Longtemps perçu comme un secteur réservé aux grandes puissances, le spatial s’impose aujourd’hui comme un levier stratégique pour le développement de l’Afrique. À l’occasion de la NewSpace Africa Conference 2026, les chiffres dévoilés confirment une tendance selon laquelle l’Afrique est en train de structurer une économie spatiale en pleine croissance, avec des impacts déjà visibles dans la vie quotidienne. Lors de son intervention, Dr Temidayo Oniosun, directeur de Space in Africa, a partagé des données qui illustrent clairement cette dynamique.
En 2024, l’économie spatiale africaine est estimée à près de 25 milliards de dollars. Ce niveau témoigne d’une transformation en cours : l’Afrique ne se contente plus d’adopter des technologies venues d’ailleurs, elle s’inscrit progressivement comme un acteur à part entière du secteur.
Cette dynamique repose en grande partie sur les services. Les technologies liées à la navigation et aux satellites dominent largement le marché, représentant plus des deux tiers de sa valeur. Concrètement, ces services sont déjà intégrés dans de nombreux usages : orientation des transports, optimisation des chaînes logistiques, agriculture de précision ou encore développement de solutions financières numériques.
La télévision satellitaire constitue également un pilier important, avec plus d’un cinquième du marché. Elle illustre le rôle central du spatial dans l’accès à l’information et à la connectivité, notamment dans des zones où les infrastructures terrestres restent limitées.

Parallèlement, d’autres segments gagnent du terrain. L’observation de la Terre, par exemple, ouvre de nouvelles perspectives pour le suivi du changement climatique, la gestion des ressources naturelles ou encore l’aménagement urbain.

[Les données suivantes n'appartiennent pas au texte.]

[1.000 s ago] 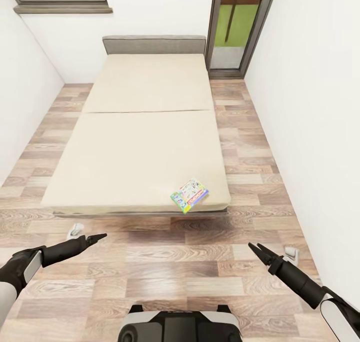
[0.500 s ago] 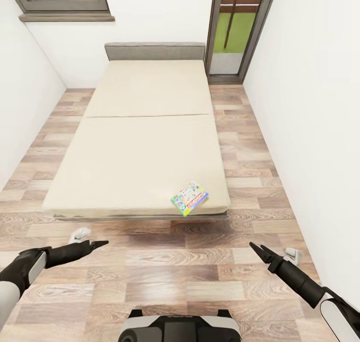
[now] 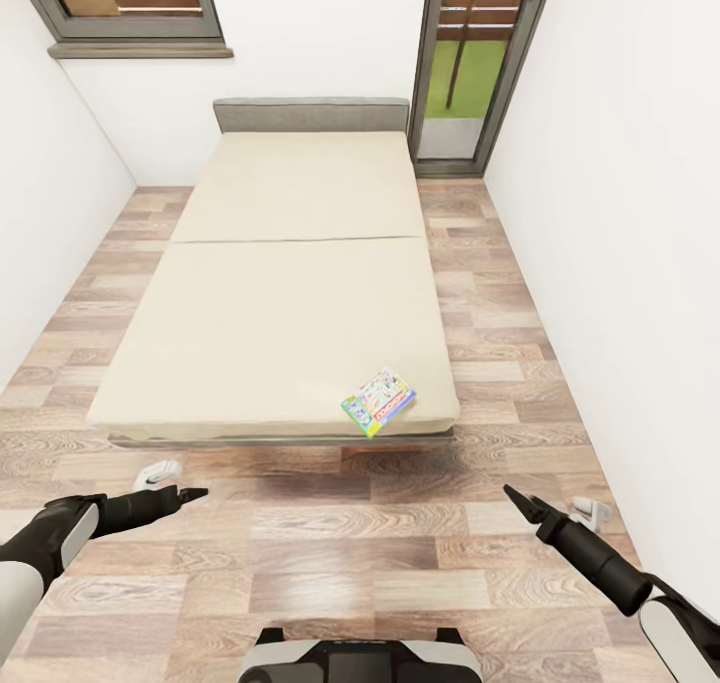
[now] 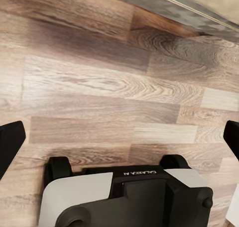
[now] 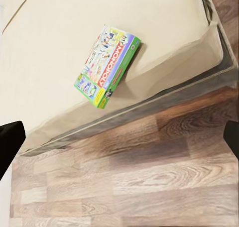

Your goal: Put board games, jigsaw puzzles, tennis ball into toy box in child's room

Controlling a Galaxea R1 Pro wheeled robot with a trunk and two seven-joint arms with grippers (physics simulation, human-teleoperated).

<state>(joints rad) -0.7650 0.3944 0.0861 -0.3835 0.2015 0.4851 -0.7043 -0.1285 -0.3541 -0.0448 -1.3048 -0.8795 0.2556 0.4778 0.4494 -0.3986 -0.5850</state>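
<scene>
I am looking down the narrow white-walled child's room, with its wood plank floor (image 3: 400, 553) running ahead of me. The low wide bed (image 3: 280, 293) with its beige mattress, grey frame and low grey headboard fills the middle of the room, its head against the far wall between two tall dark-framed windows.

One thin green-edged board game box with red Monopoly lettering (image 3: 379, 401) lies flat on the mattress at the near right corner of the bed, turned at an angle to the foot edge and close to it. In my right wrist view the same box (image 5: 108, 64) sits just inside the mattress edge, one corner reaching the edge itself.

My left pincer (image 3: 190, 493) hangs over the floor in front of the bed's near left corner, and its fingers look pressed together into one point, holding nothing. My right pincer (image 3: 518, 501) hangs over the floor in front of the bed's near right corner, well apart from the box; its dark fingertips are slightly spread and empty.
</scene>
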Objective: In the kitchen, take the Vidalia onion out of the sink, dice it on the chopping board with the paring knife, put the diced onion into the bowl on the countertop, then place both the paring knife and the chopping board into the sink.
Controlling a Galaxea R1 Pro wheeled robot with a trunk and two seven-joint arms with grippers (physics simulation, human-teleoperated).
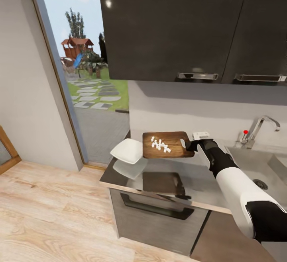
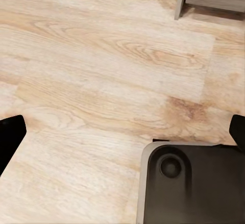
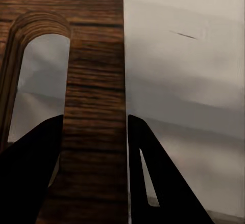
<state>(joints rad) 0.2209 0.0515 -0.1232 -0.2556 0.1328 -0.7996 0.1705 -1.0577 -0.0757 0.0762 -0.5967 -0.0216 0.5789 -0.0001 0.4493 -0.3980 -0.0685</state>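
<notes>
My right gripper (image 1: 187,145) is shut on the handle end of the brown chopping board (image 1: 167,144) and holds it level above the grey countertop (image 1: 199,182). Several small white pieces of diced onion (image 1: 160,144) lie on the board. In the right wrist view the fingers (image 3: 148,168) clamp the wooden strip beside the board's (image 3: 94,81) slot hole. The white squarish bowl (image 1: 127,150) sits at the countertop's left end, just left of the board. The steel sink (image 1: 255,166) lies to the right. A short dark thing (image 1: 184,196) near the front edge may be the paring knife. My left gripper (image 2: 122,132) hangs open over the floor.
A chrome tap (image 1: 261,126) with a red knob (image 1: 245,131) stands behind the sink. Dark wall cabinets (image 1: 179,27) hang overhead. An open doorway (image 1: 91,94) to a garden is at the left. The wooden floor (image 2: 102,70) and my dark base (image 2: 189,183) lie below.
</notes>
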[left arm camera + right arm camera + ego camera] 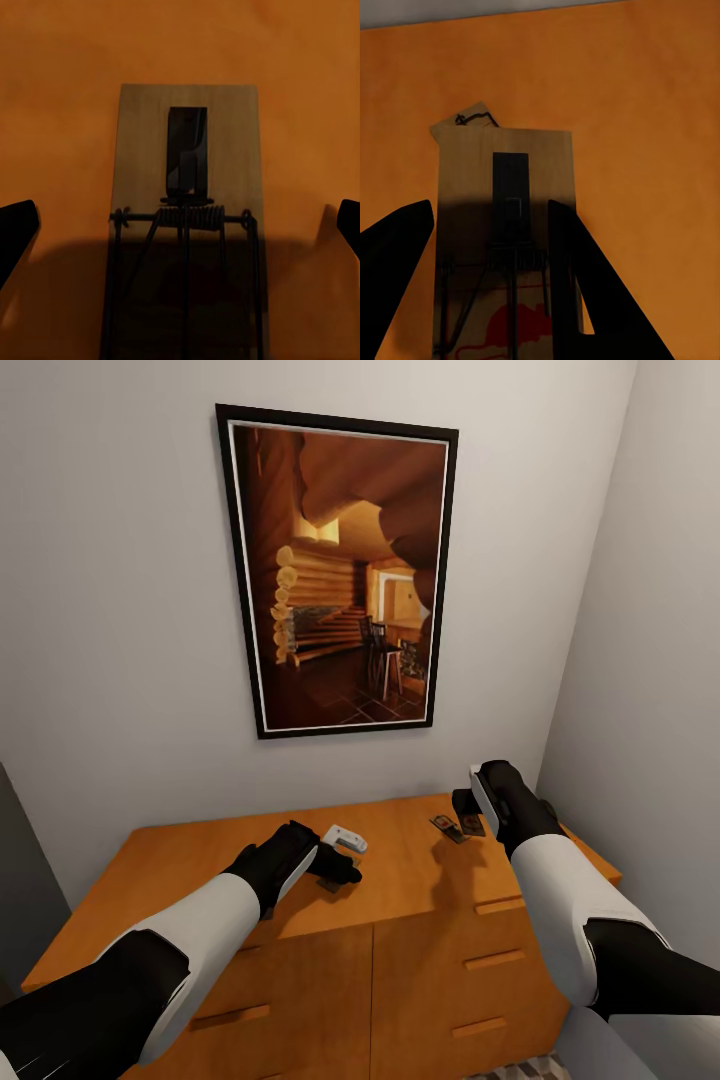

Les services de connectivité et de communication par satellite contribuent quant à eux à réduire la fracture numérique et à élargir l’accès à Internet.
Malgré cette progression, un déséquilibre persiste. L’essentiel de la valeur repose encore sur l’utilisation des services, tandis que les investissements dans la fabrication de satellites et les infrastructures au sol restent modestes.
Le développement de ces segments en amont pourrait permettre au continent de capter davantage de valeur, tout en consolidant son autonomie technologique. Il s’agit également d’une opportunité pour stimuler la formation, encourager la recherche et créer de nouveaux emplois qualifiés.
Au-delà des chiffres, c’est une nouvelle vision qui se dessine. Le spatial n’est plus seulement un domaine scientifique ou technologique. Il devient un outil au service du développement économique, de la résilience climatique et de l’inclusion sociale.
L’Afrique dispose aujourd’hui d’un potentiel considérable pour accélérer cette transformation. Reste à savoir à quel rythme elle saura structurer ses investissements, renforcer ses compétences et bâtir un écosystème capable de rivaliser à l’échelle mondiale.